Document Number: P2628R0
Date: 2022-07-01
Reply to: Gonzalo Brito Gadeschi <gonzalob _at_ nvidia.com>
Authors: Gonzalo Brito Gadeschi
Audience: Concurrency

Extend barrier APIs with memory_order

Motivation

std::barrier is a synchronization primitive that orders memory visibility across threads. Its operations - arrive, wait, arrive_and_wait, arrive_and_drop - guarantee visibility of all memory operations performed before the arrive to all threads that are unblocked from the wait (after they are unblocked from it).
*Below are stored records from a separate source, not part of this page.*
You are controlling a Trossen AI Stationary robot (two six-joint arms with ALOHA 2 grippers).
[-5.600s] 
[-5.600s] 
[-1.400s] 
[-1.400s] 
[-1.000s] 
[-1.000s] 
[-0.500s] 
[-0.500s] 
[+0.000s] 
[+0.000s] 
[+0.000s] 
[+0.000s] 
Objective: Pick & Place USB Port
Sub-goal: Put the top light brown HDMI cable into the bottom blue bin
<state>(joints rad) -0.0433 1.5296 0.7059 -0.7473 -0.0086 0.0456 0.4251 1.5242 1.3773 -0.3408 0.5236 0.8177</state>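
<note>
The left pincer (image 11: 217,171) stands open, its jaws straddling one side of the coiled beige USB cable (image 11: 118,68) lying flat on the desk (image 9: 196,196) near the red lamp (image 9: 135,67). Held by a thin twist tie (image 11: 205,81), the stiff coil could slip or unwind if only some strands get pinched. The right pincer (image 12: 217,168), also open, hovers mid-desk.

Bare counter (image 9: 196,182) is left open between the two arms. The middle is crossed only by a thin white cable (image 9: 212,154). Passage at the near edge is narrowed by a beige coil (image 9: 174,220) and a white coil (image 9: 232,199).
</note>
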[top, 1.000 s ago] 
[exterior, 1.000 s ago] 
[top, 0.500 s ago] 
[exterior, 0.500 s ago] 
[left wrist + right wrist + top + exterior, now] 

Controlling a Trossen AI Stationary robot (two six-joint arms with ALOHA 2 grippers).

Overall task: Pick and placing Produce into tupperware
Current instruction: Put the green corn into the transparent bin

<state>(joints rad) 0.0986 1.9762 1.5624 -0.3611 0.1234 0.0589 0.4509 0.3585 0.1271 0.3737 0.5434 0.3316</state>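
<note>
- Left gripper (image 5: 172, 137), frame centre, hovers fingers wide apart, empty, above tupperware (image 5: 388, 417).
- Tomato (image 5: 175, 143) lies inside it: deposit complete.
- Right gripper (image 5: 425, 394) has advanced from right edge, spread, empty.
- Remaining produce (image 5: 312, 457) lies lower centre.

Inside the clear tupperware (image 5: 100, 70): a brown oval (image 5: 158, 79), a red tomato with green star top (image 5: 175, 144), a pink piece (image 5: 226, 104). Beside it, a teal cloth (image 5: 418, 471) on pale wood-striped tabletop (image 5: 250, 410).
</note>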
Sometimes, guaranteeing the memory visibility of all memory operations is not required nor desired.

Examples:

  1. Communicating “outside” the C++ abstract machine. Examples:
    1. Every thread participating in the barrier opens, writes to, and closes a file. Threads use a barrier to synchronize whether all files have been closed using bar.arrive_and_wait(1, memory_order_relaxed). The memory visibility is ensured by the filesystem outside the C++ abstract machine. This is similar to how, e.g., MPI_Ibarrier does not establish cumulativity across MPI ranks for memory operations on MPI_Windows.
    2. Every thread participating in the barrier is responsible for configuring a part of a machine via volatile operations. After the machine is configured, one thread should start it before releasing any threads from the barrier. Threads achieve this by using memory_order_relaxed arrive/wait operations together with a CompletionFunction that is run after the last thread arrived.
  2. Object fences: P2535 - and P0153 before it - proposes atomic_object_fence and atomic_message_fence. These fences only apply to a sub-set of all objects and memory operations. This paper enables applications to compose std::barrier with P2535 fences. This is explored in its own section further below.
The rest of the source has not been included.